[Assignment]: Every line with the string "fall" must be copied from the entries below.

____ Records for this task

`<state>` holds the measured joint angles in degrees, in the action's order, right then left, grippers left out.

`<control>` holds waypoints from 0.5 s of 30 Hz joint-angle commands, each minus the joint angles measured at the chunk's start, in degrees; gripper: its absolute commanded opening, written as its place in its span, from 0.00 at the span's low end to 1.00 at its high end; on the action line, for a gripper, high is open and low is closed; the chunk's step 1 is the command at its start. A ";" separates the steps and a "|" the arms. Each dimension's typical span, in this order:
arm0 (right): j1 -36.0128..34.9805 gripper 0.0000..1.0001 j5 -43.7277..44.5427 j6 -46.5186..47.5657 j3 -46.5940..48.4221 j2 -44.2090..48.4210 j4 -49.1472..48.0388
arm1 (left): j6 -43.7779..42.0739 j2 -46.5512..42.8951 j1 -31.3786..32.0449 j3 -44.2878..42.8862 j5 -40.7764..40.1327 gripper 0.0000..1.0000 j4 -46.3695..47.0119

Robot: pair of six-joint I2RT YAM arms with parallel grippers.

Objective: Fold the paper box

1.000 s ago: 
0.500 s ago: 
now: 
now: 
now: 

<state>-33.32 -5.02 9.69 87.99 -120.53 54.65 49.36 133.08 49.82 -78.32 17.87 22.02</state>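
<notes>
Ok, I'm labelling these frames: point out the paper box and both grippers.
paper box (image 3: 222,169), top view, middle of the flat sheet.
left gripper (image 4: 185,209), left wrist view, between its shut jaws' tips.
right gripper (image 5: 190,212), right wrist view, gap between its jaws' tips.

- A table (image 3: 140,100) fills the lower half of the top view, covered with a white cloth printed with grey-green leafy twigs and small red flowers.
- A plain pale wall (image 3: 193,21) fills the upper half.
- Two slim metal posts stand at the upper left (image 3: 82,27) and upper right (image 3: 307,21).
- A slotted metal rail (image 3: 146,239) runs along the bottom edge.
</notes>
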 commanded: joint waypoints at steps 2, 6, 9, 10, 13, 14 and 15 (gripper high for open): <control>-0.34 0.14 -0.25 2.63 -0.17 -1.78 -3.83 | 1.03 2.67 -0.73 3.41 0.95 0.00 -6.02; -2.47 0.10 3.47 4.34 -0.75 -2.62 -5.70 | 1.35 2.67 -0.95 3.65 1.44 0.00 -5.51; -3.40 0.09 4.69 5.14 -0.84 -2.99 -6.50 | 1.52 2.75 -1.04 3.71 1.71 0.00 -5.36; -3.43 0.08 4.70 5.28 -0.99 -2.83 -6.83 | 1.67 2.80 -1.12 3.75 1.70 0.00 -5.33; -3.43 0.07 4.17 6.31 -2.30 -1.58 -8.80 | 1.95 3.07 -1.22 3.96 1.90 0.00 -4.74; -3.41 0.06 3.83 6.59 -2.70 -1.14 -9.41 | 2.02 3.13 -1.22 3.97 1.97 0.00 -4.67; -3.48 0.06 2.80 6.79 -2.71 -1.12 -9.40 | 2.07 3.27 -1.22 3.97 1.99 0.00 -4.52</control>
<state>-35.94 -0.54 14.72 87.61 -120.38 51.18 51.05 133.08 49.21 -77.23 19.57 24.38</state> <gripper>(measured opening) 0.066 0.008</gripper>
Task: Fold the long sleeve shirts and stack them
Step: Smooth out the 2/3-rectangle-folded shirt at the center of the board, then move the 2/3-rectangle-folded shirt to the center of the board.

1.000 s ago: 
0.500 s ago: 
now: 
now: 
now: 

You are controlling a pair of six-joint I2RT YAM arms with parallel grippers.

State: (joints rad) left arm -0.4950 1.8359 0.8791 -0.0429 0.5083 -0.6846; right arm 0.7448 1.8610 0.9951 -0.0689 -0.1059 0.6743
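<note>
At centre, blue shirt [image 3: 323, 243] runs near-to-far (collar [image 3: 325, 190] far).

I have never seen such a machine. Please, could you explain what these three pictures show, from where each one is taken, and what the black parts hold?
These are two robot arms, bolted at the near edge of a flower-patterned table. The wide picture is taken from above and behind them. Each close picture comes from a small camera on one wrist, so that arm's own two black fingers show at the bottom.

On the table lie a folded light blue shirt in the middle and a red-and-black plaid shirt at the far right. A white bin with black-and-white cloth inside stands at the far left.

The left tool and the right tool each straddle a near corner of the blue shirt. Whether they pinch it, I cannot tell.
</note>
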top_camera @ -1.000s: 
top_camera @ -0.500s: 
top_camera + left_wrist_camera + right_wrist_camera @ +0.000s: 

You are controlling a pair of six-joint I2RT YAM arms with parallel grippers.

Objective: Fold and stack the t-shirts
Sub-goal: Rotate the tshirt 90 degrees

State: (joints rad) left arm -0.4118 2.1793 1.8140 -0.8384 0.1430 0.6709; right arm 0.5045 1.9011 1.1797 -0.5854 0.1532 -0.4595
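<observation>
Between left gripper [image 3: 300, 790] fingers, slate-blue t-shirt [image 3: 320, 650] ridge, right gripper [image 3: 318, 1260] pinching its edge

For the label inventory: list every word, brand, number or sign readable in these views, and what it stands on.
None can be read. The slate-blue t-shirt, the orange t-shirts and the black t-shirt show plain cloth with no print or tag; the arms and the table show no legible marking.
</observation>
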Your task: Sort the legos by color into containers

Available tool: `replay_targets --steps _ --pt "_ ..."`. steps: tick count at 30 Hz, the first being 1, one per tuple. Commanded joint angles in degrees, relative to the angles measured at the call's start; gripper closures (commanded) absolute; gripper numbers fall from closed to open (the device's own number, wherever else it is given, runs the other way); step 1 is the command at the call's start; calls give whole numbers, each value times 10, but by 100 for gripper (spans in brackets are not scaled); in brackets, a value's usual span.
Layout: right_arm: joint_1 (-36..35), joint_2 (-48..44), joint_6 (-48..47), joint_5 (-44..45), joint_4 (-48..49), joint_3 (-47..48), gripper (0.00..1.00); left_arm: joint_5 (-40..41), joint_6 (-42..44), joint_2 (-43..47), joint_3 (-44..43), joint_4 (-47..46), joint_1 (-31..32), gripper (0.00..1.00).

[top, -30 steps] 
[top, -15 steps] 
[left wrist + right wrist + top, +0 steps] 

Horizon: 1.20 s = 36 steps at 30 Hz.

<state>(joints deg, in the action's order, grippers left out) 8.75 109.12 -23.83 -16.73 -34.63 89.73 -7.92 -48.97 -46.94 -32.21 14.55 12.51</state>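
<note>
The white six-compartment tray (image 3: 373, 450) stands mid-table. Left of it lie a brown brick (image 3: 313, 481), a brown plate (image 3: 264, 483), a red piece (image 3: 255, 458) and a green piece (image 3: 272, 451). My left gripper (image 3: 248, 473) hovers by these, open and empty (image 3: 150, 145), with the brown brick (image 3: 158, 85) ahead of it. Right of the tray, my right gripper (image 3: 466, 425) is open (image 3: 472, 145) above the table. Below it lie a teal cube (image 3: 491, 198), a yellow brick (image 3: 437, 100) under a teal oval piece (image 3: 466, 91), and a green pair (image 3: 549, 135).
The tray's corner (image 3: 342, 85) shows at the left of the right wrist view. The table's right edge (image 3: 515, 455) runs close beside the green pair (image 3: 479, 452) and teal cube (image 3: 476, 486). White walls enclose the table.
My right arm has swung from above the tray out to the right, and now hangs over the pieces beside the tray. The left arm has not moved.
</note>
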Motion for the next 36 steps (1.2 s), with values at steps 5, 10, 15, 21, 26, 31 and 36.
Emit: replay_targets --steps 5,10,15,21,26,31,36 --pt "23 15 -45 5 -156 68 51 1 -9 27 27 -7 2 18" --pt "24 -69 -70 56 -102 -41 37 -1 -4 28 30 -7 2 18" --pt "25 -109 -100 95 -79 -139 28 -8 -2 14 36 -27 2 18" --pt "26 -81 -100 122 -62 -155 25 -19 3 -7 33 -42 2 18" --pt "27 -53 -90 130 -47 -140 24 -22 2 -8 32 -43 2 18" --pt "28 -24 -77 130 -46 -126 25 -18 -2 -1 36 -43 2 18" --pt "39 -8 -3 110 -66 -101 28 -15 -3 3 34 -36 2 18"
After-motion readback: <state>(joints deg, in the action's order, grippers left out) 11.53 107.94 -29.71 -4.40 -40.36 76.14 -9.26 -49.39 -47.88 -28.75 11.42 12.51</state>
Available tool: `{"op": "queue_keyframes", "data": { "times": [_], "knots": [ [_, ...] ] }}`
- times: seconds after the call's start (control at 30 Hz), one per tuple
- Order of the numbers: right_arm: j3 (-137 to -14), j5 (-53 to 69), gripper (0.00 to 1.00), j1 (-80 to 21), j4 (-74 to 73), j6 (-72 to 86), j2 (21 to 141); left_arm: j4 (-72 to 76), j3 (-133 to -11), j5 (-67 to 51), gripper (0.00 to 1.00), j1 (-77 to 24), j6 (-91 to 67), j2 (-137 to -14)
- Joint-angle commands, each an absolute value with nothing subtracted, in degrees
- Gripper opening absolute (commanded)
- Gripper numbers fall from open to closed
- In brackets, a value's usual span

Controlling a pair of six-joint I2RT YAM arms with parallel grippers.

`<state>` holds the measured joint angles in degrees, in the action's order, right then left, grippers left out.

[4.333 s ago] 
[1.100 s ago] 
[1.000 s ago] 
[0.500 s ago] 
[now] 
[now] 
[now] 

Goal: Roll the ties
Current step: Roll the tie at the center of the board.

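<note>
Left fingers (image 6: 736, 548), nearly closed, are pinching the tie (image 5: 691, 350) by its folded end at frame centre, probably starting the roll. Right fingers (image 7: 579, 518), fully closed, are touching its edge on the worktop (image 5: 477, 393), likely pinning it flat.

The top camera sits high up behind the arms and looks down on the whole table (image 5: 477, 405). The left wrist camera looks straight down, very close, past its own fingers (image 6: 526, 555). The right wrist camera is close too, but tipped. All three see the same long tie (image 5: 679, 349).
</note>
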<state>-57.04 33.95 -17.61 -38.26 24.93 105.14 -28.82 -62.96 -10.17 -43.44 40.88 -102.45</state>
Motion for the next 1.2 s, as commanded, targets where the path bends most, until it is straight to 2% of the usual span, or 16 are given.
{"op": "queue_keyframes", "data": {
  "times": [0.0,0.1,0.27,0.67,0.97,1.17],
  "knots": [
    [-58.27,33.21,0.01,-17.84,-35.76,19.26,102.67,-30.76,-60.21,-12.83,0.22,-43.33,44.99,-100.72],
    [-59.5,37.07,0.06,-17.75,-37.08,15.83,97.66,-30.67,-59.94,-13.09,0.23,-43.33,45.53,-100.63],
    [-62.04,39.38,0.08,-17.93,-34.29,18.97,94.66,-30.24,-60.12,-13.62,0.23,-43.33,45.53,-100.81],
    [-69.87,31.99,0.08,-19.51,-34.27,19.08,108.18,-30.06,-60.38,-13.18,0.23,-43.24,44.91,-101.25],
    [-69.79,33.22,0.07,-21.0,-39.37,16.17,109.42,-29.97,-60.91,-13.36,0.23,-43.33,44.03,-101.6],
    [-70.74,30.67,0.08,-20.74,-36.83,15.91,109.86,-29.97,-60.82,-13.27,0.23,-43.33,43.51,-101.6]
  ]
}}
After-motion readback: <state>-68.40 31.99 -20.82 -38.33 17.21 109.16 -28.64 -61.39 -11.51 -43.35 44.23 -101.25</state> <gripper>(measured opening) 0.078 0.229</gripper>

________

[Answer to this task]:
Available tool: `replay_targets --steps _ --pt "_ ..."`. steps: tick count at 30 Hz, the first being 1, one per tuple. Commanded joint angles in degrees, relative to the angles measured at the call's start; gripper closures (commanded) absolute; gripper numbers fall from closed to open (the device's own number, wherever else it is given, runs the other way); step 1 is the command at the call's start; calls give whole numbers, each value times 10, but by 100 for gripper (spans in brackets are not scaled); in brackets, a value's usual span.
- Gripper numbers fall from open to closed

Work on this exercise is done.